**PROBLEM REQUIREMENTS**
Only the lines from the one containing "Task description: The" to the end of the entries should be written out, each exactly as it stands, both ends included.

######

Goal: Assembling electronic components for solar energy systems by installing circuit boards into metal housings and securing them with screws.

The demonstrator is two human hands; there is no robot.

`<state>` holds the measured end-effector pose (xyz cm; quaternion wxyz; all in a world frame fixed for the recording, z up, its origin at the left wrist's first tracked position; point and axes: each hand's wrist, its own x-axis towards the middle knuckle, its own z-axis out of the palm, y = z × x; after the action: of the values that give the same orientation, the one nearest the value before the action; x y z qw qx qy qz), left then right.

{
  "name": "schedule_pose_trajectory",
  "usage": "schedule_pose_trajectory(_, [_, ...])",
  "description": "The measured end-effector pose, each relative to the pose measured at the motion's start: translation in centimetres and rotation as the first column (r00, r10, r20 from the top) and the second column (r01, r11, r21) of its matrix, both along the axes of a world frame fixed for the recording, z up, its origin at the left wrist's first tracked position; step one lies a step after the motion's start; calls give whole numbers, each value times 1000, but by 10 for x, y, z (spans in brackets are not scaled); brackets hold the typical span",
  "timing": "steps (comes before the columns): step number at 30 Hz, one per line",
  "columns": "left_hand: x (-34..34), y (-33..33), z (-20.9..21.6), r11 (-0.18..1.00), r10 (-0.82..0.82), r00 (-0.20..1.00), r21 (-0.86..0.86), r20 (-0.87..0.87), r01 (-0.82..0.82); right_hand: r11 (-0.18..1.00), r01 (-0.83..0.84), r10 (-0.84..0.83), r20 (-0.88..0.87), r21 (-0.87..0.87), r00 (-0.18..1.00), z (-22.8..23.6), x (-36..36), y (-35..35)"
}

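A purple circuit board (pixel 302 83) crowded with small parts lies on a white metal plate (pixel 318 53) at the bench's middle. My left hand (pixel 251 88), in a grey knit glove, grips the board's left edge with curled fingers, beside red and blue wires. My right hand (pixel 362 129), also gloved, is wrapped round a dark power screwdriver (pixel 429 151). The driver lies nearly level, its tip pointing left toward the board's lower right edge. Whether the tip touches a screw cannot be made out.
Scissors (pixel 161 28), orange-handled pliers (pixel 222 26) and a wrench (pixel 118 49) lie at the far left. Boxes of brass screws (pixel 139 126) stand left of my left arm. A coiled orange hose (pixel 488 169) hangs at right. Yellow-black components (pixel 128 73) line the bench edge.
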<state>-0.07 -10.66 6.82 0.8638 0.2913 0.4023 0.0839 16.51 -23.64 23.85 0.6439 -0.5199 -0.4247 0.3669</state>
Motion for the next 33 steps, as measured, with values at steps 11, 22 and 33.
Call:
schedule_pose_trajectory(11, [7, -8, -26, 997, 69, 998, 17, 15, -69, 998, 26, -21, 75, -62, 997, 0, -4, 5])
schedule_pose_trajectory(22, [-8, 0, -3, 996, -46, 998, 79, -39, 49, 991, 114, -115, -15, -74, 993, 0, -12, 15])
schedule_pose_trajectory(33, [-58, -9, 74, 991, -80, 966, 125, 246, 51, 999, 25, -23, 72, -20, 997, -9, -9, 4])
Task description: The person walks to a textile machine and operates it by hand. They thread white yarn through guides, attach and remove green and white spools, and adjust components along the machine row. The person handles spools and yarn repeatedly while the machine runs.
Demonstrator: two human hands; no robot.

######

**PROBLEM SOLUTION**
Task description: The person walks to a textile machine and operates it by hand. They thread white yarn through guides, attach and remove green and white spools, and adjust components along the machine row. The person handles spools and yarn repeatedly while the machine runs.
Demonstrator: two human hands; no robot.

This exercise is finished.